What is required is commitment to the golden fibre
It is that time again when the government talks of the immense potential of jute, of it being the golden fibre and one of Bangladesh’s signature crops -- a symbol of Bangladeshi culture and heritage. However, an unfortunate reality is that the jute industry has been floundering for some time now and has, unfortunately, failed to reach its true potential.
Therefore, when Environment, Forest, and Climate Change Minister Md Shahab Uddin urges the nation to use jute bags instead of polythene bags which devastate our environment, he is absolutely correct, but more must be done to truly drive the point of his message home among the masses in Bangladesh.

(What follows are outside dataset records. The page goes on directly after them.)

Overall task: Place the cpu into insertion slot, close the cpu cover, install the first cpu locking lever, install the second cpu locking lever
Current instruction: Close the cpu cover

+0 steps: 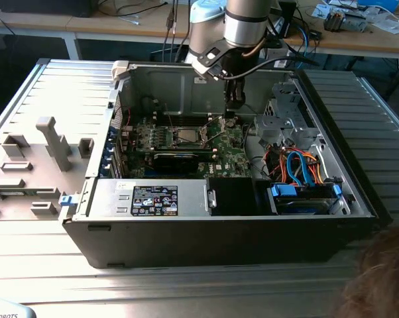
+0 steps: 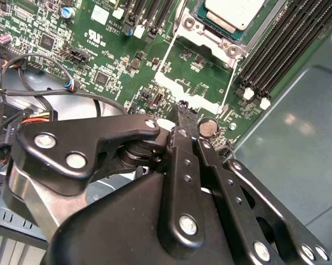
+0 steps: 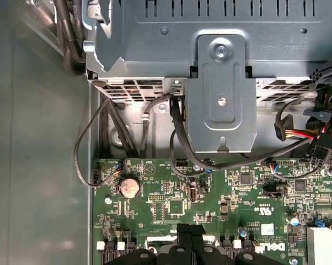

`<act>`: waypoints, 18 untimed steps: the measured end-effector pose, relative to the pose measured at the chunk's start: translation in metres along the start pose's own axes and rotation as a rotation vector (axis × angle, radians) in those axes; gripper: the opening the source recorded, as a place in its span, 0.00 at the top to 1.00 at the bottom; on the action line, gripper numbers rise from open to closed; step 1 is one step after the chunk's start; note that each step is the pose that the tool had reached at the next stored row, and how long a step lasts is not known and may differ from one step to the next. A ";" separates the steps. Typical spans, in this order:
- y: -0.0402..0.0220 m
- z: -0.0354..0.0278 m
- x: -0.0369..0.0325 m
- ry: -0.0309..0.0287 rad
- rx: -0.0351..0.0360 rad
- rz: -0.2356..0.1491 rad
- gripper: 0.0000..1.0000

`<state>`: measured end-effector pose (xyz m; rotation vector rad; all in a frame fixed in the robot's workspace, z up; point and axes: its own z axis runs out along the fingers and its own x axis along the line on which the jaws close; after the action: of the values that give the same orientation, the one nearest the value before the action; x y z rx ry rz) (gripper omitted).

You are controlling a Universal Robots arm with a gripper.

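Inside the open computer case lies the green motherboard [image 1: 229, 149]. The cpu [image 1: 185, 136] [image 2: 234, 10] shows its silver-grey top in the insertion slot [image 2: 232, 34]. A silvery frame, the cpu cover [image 2: 197, 25], lies around it. Two thin wire locking levers [image 2: 167, 54] [image 2: 228, 85] stick out from the socket over the board. My gripper [image 1: 232, 119] [image 2: 181, 108] [image 3: 191, 229] hangs over the board on the exterior view's right of the socket, close to a coin battery [image 2: 208, 128] [image 3: 129, 186]. Its fingers are shut together with nothing seen between them.
A long black card [image 1: 179, 159] lies in front of the socket, and memory slots [image 2: 276, 38] run beside it. A metal drive cage [image 3: 221, 94], blue and orange cables [image 1: 299, 165] and the power supply [image 1: 153, 199] crowd the case. A grey fixture tray [image 1: 34, 159] sits outside. A person's hair [image 1: 378, 278] shows.
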<state>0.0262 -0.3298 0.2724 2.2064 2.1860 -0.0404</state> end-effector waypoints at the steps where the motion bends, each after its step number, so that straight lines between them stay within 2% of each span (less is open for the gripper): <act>1: 0.0001 0.0002 0.0000 0.0000 0.0000 0.000 0.89; 5: 0.0005 0.0027 0.0002 0.0002 -0.0001 0.000 0.89; 18: 0.0041 0.0043 0.0003 0.0002 -0.0001 0.000 0.89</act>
<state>0.0303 -0.3297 0.2681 2.2063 2.1863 -0.0401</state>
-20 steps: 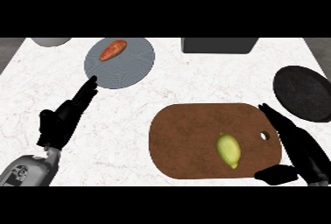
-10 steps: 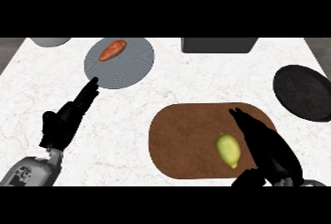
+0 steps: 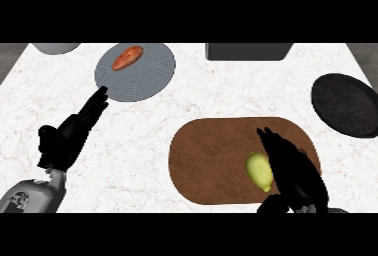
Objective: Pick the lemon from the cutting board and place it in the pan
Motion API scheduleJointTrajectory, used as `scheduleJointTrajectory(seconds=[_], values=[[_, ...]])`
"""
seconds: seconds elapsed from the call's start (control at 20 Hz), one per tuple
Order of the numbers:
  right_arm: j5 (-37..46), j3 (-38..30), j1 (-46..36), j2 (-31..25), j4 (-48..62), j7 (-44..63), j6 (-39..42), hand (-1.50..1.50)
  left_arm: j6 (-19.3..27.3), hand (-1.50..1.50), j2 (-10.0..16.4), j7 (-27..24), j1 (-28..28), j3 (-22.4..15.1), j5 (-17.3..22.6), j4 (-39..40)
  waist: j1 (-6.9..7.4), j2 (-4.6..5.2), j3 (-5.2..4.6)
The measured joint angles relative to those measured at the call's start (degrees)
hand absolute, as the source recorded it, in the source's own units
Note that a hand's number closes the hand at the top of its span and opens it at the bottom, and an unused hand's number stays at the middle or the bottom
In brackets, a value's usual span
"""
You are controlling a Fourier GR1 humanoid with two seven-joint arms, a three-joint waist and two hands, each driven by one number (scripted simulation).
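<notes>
My right hand, fingers straight, lies along the right side of the lemon on the cutting board, well apart from the pan. My left hand rests open at the left.

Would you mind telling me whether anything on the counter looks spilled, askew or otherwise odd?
Nothing stands out. The lemon lies on the cutting board beside the open right hand, the pan sits flat at the right, and an orange vegetable rests on the grey plate.
</notes>
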Motion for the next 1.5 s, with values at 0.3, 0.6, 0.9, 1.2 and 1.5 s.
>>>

All nations benefit when adopting eco-friendly and sustainable choices but, in this regard, we have failed -- our rampant use of polythene bags, which, despite seeing a formal ban practically decades ago, continues to exist unchecked in the public sphere, across all walks of life.
For all that we have achieved as an economy, it is almost embarrassing that, despite knowing just how bad polythene use is for the environment, it remains a permanent fixture in our society. To that end, yes, saying that we should use jute bags instead is a good and necessary first step -- but for too long, we have not progressed beyond this first step.
What is required is commitment to the golden fibre, for the government to truly provide all necessary assistance for the research and development of jute bags and other jute products. Simultaneously, there is also the need to phase out polythene, and for public awareness campaigns and communication, across all spheres of life, educating the people on the problems of using polythene, and the virtues of embracing jute.
Moving away from polythene will not be easy, but anything besides full commitment to making it a reality is sure to result in failure, and jute will once again remain a talking point and nothing more.